Yesterday, while being pushed inside the MRI, I was looking for signs of the effects of the opiate-painkiller -- I guessed I had swallowed it about thirty minutes before -- to kick in. I had been disappointed to learn that that it was impossible to play music inside the machine. Through the sharp pains behind my eyes and cranium, I was surprised by a clear, albeit dull, beat. It took me a few moments to realize I was sensing my own heartbeat.
It was a good thing that once the procedure started my head was held as tight as Hannibal Lecter's face-mask by some contraption inside the machine. For, despite the two layers of earplugs, the sound of the MRI was deafening and I wondered if one could faint while immobilized flat inside a machine. My next thought amused me: I wonder if FMRI machines [the ones that generate all the hype and beautiful pictures in claims about the brain] also make this kind of deafening noise. All along the shrill noise I could trace the rhythm of my heartbeat, who I noted ruefully, could keep more steady beat than I--I am pretty sure I have some kind of genetic defect that makes it impossible for me to keep beat on the dance-floor or inside symphony-hall. While I was musing on to what degree my steady beat represented my higher, more harmonious self than the day-to-day, agitated and frenetic self, I remembered a performance, once [I couldn't recall if it was in Boston, Chicago, or New York], where I saw Michael Baryshnikov perform a dance duet with his heartbeat projected through the sound speaker system. I couldn't remember if the performance had also projected the sound visually. [See here for a performance of what I am talking about.]

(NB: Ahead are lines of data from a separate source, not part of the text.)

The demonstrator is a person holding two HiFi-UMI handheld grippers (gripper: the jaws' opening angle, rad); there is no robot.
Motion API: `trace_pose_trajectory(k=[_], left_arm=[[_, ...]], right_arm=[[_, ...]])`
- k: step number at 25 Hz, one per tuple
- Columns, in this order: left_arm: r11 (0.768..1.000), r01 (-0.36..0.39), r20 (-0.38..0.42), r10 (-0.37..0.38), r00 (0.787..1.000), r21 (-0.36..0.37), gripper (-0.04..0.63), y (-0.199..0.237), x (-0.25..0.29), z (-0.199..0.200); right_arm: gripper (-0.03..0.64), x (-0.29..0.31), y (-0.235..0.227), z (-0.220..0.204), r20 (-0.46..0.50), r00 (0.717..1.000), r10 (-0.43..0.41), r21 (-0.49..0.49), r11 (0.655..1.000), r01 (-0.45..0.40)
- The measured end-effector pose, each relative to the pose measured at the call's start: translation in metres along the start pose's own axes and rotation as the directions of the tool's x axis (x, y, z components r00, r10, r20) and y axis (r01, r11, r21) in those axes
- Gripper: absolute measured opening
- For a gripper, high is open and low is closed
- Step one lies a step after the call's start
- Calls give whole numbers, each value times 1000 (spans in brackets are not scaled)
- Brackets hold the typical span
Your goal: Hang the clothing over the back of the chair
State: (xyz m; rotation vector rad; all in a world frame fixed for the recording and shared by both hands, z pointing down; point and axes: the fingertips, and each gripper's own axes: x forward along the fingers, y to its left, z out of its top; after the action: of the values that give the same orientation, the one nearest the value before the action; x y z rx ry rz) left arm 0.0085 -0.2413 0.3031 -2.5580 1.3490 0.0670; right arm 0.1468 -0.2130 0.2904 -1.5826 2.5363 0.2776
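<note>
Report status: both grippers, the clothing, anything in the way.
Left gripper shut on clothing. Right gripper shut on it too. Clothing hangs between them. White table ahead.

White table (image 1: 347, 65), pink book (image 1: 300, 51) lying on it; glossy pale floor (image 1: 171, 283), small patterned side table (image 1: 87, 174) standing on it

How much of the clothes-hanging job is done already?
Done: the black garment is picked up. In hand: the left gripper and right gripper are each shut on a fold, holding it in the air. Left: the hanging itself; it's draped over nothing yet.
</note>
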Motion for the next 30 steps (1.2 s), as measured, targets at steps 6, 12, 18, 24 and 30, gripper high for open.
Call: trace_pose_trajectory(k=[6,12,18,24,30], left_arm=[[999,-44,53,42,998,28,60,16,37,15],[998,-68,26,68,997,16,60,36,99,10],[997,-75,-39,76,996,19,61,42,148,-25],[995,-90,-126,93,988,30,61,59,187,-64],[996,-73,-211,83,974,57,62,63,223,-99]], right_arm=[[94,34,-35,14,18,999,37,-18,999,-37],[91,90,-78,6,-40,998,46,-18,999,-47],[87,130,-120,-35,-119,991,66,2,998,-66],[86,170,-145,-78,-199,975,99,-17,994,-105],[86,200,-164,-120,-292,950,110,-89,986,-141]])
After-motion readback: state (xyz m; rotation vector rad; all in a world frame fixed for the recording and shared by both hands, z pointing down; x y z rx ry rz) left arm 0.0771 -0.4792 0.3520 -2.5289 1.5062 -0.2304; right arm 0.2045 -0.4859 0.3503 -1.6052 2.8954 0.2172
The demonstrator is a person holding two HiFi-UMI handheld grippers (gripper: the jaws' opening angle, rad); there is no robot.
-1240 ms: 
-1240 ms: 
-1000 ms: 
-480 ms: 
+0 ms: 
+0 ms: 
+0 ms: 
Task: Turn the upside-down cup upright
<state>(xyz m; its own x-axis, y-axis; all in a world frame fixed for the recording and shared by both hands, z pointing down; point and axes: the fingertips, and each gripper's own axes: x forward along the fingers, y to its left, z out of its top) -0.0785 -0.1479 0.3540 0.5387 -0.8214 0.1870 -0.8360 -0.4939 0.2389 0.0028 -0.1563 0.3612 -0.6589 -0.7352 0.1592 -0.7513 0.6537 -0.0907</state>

And then, finally, I felt my tension ease and closed my eyes.
One of the very few downsides of being married to a very caring surgeon is that she'll consider all the worst-case scenarios that may lurk behind one's painful symptoms. I knew that the most likely outcome of the scan was that I had some kind of sinusitis, but the neurologist had warned me that it could also be a pinched nerve of some sort. Since my brother-in-law is a brain surgeon who happily and eagerly works heroic 20hours shifts [I consider this a recipe for disaster of the sort that occur when fatigued truck drivers steer off the cliffs], I had decided that the most dangerous thing that could ever happen to me is to be in the hands of a brain surgeon. But I knew my wife had already contemplated rare complications that would end, so imagined, in a slow but inevitable decline accompanied by horrific, experimental treatments that would lengthen my life for a few months. I could tell the painkillers were kicking in, because I caught myself almost giggling that she didn't have time to research all the possibilities awaiting me because she had been in OR treating the needy most of the day rushing in an out to comfort me and to cajole the best possible care for me while teaching nurse-practitioners more efficient and less painful ways of placing intravenous lines.
At the end of the day, the diagnosis is as of yet unclear, but it seems most of the worst has been ruled out.
Even so, the more important discovery is that the stoics had overlooked an important truth: the emendation of the soul starts with giggling.